The two soldiers looked abashed. “We was sent to guard the place, see if anyone showed up. General Haidan hear you was dead.”
“He angry,” the other mongoose-man said.
“After all the years we’ve known each other, I’m glad to hear that.” John walked over to a chest under the small table in his cramped kitchen. “Someone did try to kill me. Azteca spies here in the city.”
He pulled out a handful of gold coins, a change of clothes, and a pistol.
“You in a hurry to leave, Mr. deBrun, but where you going, sir, Haidan go want to know.”
“Tenochtitlanome.”
“Is dangerous for you. The Azteca go want catch you and torture you, they want to know where to find you ship, how to get into it.”
“I know, it doesn’t matter now. Now look, time is short.” John stood up and looked at the two mongoose-men in their beige uniforms. “You need to tell Haidan the Teotl have come from the Spindle, and that the wormhole is open again. He needs to make preparations. Tell him as soon as possible.”
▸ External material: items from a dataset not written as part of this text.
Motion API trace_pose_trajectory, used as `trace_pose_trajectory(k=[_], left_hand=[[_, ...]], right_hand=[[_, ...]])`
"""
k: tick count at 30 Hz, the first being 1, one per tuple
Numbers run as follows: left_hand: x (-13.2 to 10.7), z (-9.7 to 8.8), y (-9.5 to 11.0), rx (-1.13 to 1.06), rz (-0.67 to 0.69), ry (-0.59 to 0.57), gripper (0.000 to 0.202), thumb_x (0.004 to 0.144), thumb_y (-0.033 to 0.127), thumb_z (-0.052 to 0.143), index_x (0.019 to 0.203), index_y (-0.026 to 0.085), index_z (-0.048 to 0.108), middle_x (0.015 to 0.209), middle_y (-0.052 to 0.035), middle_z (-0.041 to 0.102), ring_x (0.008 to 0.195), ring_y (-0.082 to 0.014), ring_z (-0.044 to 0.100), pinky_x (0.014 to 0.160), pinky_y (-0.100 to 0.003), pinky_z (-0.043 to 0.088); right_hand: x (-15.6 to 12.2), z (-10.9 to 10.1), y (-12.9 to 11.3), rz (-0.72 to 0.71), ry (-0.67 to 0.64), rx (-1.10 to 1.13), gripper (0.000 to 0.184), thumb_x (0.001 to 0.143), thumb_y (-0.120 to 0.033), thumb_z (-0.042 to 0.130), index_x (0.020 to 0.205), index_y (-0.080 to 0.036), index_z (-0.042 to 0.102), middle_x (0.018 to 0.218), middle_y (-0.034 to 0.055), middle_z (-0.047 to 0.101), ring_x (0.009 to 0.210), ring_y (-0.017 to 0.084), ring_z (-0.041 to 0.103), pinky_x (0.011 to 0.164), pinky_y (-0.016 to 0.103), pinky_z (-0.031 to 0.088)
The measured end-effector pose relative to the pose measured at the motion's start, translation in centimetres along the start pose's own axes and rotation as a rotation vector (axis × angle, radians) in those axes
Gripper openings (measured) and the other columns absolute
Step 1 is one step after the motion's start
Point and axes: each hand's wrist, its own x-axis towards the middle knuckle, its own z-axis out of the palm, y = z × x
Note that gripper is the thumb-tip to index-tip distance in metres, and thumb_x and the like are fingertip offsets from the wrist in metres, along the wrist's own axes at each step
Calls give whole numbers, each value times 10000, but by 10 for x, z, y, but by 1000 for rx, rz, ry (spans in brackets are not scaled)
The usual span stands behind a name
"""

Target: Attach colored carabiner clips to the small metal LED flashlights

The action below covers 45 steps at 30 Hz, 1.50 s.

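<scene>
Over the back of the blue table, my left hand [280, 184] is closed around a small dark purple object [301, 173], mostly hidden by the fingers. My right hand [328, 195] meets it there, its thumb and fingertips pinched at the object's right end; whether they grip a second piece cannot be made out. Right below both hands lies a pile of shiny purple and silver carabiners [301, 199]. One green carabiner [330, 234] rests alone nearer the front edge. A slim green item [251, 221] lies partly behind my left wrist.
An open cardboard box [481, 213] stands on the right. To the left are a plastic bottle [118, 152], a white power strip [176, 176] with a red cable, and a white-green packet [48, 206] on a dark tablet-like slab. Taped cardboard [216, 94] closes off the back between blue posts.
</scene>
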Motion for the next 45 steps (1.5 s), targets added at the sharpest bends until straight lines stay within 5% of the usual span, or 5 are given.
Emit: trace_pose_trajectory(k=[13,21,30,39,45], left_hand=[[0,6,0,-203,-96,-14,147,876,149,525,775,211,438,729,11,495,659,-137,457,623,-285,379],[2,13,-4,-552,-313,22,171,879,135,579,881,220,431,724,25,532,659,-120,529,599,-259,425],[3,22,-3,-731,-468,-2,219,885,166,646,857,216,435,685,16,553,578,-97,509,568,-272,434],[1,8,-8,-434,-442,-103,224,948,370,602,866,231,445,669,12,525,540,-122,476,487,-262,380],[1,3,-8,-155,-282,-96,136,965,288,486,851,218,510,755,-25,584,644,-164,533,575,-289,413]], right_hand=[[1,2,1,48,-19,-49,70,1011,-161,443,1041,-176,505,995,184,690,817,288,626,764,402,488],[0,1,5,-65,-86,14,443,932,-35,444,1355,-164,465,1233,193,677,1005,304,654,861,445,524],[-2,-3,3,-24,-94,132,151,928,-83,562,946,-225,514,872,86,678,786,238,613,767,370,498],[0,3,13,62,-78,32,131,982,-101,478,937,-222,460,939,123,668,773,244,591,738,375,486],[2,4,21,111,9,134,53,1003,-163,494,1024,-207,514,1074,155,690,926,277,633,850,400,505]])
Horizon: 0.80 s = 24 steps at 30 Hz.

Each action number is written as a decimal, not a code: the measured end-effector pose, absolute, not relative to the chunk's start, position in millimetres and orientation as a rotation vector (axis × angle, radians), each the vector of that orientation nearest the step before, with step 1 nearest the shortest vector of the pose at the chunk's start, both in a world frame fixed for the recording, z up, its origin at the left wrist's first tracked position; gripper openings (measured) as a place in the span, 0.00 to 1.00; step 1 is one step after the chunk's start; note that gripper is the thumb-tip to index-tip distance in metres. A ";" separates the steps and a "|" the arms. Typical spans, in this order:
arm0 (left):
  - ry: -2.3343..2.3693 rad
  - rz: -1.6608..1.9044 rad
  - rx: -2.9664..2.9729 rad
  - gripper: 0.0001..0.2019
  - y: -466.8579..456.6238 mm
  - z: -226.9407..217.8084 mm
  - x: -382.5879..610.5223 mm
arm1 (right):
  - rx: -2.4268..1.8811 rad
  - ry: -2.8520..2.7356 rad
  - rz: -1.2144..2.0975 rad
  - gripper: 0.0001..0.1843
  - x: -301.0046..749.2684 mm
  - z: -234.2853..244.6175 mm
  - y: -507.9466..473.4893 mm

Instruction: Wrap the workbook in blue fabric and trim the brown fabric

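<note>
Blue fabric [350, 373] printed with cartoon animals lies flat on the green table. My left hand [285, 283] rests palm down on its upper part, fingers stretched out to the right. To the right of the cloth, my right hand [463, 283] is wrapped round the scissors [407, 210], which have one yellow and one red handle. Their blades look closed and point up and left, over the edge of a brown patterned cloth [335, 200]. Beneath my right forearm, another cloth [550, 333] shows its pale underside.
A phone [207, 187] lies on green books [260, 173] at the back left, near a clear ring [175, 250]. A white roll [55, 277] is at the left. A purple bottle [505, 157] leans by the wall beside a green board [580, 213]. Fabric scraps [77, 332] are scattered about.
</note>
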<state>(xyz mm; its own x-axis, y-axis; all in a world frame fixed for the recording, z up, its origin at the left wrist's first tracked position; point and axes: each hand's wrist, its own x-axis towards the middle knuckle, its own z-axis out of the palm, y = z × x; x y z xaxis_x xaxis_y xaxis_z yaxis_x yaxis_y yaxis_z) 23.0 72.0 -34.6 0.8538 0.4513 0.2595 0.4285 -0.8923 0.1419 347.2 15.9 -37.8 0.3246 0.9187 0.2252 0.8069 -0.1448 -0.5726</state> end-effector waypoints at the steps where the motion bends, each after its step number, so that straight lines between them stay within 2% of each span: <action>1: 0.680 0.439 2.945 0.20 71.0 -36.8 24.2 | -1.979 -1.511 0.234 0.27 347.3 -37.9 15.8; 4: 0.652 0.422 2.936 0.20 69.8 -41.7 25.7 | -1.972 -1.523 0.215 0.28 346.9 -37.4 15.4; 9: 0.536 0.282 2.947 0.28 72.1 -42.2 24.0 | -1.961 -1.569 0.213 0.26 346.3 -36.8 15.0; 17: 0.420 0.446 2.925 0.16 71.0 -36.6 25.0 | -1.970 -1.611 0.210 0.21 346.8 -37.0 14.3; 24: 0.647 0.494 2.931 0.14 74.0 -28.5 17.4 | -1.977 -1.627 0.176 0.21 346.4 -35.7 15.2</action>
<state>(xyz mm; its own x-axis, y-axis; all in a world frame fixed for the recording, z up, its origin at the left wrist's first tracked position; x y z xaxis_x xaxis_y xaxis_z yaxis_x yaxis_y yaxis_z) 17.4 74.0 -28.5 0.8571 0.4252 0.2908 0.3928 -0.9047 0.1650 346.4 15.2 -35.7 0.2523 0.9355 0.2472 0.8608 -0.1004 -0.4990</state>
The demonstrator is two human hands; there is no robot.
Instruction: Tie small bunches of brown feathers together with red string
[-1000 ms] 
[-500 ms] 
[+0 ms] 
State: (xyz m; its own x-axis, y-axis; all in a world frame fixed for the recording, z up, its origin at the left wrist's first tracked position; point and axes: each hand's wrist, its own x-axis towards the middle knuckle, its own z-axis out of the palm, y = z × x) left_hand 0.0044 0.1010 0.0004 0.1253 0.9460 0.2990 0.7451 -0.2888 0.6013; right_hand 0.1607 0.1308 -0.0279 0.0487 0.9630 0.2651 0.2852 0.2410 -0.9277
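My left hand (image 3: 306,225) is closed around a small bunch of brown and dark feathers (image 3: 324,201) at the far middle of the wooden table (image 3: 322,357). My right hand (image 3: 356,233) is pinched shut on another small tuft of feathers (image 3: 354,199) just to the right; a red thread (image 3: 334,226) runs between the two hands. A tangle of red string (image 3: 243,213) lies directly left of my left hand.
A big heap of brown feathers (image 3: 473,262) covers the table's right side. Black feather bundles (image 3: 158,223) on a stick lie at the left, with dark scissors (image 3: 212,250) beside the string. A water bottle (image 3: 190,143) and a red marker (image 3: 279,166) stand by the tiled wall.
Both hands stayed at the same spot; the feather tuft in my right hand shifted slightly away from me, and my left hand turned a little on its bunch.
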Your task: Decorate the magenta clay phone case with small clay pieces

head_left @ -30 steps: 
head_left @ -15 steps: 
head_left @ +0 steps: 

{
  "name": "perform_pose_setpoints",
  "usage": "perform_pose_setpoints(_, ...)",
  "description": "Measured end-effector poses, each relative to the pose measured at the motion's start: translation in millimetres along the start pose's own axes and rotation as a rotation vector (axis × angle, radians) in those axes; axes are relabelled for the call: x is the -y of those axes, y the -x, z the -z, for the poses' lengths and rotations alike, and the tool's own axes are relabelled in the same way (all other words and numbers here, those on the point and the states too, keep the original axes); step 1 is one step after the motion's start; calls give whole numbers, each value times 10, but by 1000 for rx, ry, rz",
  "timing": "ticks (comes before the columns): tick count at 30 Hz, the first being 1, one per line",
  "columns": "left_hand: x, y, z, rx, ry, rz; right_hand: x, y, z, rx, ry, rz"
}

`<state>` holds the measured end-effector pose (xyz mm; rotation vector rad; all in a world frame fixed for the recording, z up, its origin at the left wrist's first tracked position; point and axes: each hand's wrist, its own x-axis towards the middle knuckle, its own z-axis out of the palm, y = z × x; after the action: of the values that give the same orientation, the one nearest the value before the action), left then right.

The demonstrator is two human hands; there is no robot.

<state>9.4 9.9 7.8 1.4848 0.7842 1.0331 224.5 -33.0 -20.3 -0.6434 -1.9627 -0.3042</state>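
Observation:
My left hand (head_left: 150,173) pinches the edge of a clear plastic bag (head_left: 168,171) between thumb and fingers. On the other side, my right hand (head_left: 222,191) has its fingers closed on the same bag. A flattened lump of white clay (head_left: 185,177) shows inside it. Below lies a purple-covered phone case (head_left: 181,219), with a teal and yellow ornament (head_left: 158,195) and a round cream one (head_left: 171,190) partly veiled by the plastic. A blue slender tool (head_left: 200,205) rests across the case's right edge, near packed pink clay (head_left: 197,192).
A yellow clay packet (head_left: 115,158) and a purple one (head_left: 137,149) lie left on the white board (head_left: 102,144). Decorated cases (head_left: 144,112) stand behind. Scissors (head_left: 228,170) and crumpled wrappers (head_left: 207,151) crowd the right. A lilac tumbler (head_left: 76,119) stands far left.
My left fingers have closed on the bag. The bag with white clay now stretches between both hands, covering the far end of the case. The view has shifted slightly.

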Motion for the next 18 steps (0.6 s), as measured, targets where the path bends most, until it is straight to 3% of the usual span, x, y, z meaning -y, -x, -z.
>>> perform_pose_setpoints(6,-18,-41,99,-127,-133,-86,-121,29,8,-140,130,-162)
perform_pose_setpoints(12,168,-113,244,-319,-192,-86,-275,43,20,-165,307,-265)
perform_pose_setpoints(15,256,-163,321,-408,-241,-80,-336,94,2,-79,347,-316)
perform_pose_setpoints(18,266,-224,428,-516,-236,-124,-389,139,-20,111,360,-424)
The two men glanced at each other. “We already know.”
John stopped. “How?”
They threw open the wooden shutters on the north side of his apartment. “Look up, above the jungle.”
John walked over. Above the clotheslines outside, the alleyway and bubble of conversation and street noise, above the great wall of Capitol City, was a band that stood over it all. And a large black dot hovered in place in the distance, visible just over the lip of the wall. Hood up, lost in his own worries, he hadn’t looked up to see what everyone else in the city had already seen.
That was why so many people were out this late.
“A ship?” John asked.
“Just hanging there,” they confirmed. “Although rumors is that one of them drop off Azteca near the center of the city, near the gardens. We ain’t see it, but things getting crazy already.”
There would be no outgoing airships, or probably even trains. John grabbed the peeling windowsill with both hands and hung his head.
In the distance a siren sounded. The city’s air shelters would be filling up, civil defense officials moving out onto the street, and the whole population getting ready for a new war.
Only this one would feature attackers from above.
They could not win it, John knew.
Outside the door, when John walked out with the two mongoose-men, an old lady with her hair in a bun held up a hand.
They all paused. “Mother Elene?”
“No, I am Sister Agathy,” the lady whispered. “But Mother Elene sent me. John deBrun, the Loa need to see you.”